Selon un récent sondage Selon l’Académie internationale de règlement des différends de Singapour et l’Université Queen Mary de Londres, 81 % des personnes interrogées considèrent la confidentialité comme « absolument cruciale » ou « importante » lorsqu’elles décident de résoudre un différend par voie d’arbitrage, soulignant que la confidentialité est identifiée à plusieurs reprises par les utilisateurs comme l’un des principaux avantages de l’arbitrage.

Si la confidentialité constitue un avantage considérable pour les utilisateurs de l’arbitrage, les problèmes deviennent clairement plus aigus lorsqu’un État est partie à un différend arbitral et que le résultat peut avoir un impact public important, que ce soit par l’imposition d’une obligation financière importante à l’État ou par la contestation de la législation nationale.

Un certain nombre de mesures ont été introduites par les institutions et organes arbitraux en réponse à ces préoccupations. Par exemple, depuis 2019, il existe une présomption selon laquelle les sentences de la CCI peuvent être publiées (bien que les parties aient la possibilité de s’opposer ou d’exiger l’anonymat), et une présomption similaire a été introduite dans les amendements de l’année dernière aux règles du CIRDI. Ces réformes représentent une tentative de trouver un équilibre entre la préférence de nombreux utilisateurs de l’arbitrage pour une procédure confidentielle et la nécessité d’une justice plus ouverte, en particulier dans les cas où l’intérêt public est en jeu.

Un autre exemple de promotion de la transparence dans les procédures d’arbitrage est reflété dans l’Accord de partenariat transpacifique global et progressiste (CPTPP) (les principaux signataires comprennent des pays comme le Canada, l’Australie et Singapour). Les États ont la possibilité de dicter le niveau de transparence des procédures de règlement des différends entre investisseurs et États (RDIE) auxquelles ils peuvent être soumis en incluant des dispositions traitant de cette question dans le traité contenant la convention d’arbitrage. Lorsque de telles dispositions existent, le tribunal sera tenu de les appliquer.

Considérations pratiques pour les utilisateurs de l’arbitrage

En plus de mettre en lumière des domaines plus larges de réforme, l’affaire Nigeria contre P&ID souligne l’importance d’une sélection minutieuse des règles applicables et du siège de l’arbitrage. Si un siège moins efficace avait été choisi dans cette procédure, il est possible que les abus de procédure de P&ID n’aient pas été détectés.

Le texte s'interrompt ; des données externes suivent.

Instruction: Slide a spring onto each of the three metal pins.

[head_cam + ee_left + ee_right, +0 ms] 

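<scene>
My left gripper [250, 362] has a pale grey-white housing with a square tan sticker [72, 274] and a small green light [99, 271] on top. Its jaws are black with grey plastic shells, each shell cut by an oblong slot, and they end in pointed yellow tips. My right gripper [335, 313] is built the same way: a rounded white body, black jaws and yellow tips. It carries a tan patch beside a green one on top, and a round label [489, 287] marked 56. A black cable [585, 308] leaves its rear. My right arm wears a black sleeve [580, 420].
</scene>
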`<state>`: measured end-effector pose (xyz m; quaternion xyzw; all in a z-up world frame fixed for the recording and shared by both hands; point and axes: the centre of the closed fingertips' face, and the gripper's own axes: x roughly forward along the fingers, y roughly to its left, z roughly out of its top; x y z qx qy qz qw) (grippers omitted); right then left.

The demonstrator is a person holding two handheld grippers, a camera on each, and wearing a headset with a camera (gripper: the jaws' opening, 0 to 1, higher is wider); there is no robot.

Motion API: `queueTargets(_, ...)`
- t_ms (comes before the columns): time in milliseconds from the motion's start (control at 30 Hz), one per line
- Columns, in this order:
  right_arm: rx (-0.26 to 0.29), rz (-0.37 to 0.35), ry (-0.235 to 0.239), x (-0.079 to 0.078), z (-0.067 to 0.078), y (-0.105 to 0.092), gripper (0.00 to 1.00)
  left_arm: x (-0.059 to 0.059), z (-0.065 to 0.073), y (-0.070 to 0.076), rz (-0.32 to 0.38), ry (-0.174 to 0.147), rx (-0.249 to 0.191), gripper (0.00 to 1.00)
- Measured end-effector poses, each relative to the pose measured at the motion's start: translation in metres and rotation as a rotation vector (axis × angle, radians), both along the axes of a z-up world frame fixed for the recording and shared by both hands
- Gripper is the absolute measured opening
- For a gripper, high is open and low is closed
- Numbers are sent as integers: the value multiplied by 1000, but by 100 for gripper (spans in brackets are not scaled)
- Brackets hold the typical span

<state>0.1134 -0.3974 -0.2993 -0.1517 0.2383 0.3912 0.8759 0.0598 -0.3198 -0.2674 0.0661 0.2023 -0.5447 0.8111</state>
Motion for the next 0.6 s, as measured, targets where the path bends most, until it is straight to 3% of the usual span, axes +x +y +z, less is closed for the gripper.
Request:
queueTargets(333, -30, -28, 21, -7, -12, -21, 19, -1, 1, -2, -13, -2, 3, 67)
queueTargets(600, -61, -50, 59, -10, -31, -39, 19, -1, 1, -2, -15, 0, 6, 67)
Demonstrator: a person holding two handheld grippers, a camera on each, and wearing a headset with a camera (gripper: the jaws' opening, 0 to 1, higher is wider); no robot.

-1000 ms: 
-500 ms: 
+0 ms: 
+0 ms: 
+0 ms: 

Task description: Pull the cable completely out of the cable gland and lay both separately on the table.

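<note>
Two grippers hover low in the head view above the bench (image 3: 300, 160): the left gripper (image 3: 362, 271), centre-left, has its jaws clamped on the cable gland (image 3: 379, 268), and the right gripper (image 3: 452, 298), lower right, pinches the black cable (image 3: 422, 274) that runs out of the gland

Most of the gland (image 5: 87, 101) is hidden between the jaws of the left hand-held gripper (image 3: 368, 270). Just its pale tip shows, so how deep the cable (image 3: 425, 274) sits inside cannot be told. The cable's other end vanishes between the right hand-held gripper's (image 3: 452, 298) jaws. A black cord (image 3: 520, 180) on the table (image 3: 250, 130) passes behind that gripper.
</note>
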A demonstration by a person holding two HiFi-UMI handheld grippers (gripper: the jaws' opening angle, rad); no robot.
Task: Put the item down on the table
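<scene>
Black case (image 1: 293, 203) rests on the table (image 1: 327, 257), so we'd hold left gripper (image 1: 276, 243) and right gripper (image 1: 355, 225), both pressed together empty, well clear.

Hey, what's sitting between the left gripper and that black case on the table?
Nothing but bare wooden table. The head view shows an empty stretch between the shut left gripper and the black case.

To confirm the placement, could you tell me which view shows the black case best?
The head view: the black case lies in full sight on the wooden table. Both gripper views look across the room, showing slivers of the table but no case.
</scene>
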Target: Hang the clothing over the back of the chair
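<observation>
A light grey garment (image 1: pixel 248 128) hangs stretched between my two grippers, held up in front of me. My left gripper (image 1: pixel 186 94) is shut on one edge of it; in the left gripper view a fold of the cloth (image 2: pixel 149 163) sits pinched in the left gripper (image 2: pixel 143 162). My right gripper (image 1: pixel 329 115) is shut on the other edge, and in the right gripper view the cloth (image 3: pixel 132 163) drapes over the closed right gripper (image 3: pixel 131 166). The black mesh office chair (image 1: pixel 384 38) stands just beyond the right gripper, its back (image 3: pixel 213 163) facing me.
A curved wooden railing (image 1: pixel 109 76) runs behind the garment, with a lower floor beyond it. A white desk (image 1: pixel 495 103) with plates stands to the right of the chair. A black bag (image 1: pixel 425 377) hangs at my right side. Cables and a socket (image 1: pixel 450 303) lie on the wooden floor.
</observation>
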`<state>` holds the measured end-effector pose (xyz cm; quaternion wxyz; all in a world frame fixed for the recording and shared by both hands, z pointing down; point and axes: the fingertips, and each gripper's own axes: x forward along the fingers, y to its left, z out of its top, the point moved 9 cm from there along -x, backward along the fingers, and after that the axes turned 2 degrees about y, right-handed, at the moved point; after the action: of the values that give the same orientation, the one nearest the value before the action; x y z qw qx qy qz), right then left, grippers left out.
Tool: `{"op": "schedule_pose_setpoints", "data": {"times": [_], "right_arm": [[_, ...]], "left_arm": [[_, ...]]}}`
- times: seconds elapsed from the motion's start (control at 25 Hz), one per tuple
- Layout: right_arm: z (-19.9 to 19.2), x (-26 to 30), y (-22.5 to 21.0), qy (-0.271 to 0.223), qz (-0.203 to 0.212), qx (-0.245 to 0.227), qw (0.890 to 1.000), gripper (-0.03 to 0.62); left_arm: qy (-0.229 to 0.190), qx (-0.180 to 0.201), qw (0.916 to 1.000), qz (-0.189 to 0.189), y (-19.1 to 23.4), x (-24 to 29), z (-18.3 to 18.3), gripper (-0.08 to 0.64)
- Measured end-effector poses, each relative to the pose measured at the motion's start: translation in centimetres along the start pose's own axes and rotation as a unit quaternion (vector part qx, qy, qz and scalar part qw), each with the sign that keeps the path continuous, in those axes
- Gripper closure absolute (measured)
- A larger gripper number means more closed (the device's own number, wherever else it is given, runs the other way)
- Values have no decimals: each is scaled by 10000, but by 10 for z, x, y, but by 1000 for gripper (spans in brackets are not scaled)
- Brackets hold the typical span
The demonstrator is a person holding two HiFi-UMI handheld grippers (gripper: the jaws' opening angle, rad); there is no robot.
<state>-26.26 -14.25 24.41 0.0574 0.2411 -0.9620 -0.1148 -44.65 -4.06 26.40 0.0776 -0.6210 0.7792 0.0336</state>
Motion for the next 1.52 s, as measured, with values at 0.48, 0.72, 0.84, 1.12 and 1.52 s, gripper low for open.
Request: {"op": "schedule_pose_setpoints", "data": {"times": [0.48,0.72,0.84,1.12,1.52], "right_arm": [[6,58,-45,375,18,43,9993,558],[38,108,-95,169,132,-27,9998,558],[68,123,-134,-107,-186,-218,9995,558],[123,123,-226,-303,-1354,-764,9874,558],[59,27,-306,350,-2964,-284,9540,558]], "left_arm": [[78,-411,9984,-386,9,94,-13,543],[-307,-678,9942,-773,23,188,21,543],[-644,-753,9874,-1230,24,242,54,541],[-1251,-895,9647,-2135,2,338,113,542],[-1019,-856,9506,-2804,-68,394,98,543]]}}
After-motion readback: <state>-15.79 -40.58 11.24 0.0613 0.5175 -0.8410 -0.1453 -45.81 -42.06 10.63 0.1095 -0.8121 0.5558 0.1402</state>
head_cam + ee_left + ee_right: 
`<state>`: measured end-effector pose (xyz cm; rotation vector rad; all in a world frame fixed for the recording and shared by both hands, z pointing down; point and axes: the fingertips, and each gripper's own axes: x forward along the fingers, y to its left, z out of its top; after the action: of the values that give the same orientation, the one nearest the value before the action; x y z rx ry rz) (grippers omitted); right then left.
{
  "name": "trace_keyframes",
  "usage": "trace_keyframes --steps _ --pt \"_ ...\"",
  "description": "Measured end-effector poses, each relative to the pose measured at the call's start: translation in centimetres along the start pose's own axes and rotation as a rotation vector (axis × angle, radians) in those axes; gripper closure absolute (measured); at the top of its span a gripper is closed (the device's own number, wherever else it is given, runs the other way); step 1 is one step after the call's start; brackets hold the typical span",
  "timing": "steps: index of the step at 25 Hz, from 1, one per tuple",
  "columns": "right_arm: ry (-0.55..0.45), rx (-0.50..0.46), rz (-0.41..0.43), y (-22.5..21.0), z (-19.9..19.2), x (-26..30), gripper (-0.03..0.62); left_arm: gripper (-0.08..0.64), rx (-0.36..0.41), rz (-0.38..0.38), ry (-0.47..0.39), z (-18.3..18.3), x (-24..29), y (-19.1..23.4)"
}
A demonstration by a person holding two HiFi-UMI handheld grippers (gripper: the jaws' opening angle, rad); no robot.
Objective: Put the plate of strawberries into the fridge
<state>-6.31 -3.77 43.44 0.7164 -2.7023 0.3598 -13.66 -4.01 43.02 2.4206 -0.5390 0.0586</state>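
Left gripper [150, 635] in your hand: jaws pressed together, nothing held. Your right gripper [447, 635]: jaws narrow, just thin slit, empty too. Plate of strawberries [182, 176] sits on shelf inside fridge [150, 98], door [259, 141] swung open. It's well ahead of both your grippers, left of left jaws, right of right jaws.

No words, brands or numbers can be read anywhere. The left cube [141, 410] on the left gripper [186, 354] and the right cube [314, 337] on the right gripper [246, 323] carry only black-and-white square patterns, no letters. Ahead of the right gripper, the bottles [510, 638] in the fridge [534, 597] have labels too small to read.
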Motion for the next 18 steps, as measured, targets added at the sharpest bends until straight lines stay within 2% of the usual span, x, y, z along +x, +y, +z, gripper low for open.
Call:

Les règles d’arbitrage qui autorisent les tribunaux à prendre les mesures nécessaires pour contrôler les procédures au mieux de leurs capacités constituent une garantie cruciale contre les abus du processus. Lorsqu’un tribunal n’empêche pas (ou ne peut pas) empêcher les violations des procédures régulières, le choix d’un siège d’arbitrage fort permet de recourir à un système judiciaire solide avec des juges habilités à agir et exerceront leurs pouvoirs de manière appropriée.

Ce jugement affirme que, même si l’Angleterre et le Pays de Galles restent une juridiction favorable à l’arbitrage, le tribunal anglais s’engage à enquêter sur les allégations de fraude et ne tolérera pas la corruption du processus d’arbitrage.

Autorisation d’appel de P&ID refusée

En décembre 2023, P&ID a demandé l’autorisation d’interjeter appel, ce qui a été refusé par le juge (Décision relative à l’autorisation d’appel), qui a déclaré que « P&ID a eu un procès équitable et a perdu » (point 42).

Le juge a également refusé de remettre la sentence au Tribunal, déclarant « qu’il n’y a, à mon avis, aucune réelle chance que justice soit rendue par le Tribunal après un réexamen ». […] [not] à cause de la conduite du tribunal. C’est à cause du comportement de P&ID » (paragraphe 45). Citant les travaux de Merkin et Flannery sur l’Arbitration Act 1996, le juge a estimé que « l’irrégularité va réellement à la racine de la sentence » et « il serait inapproprié de renvoyer l’affaire […] au Tribunal pour réexamen » (paragraphe 46).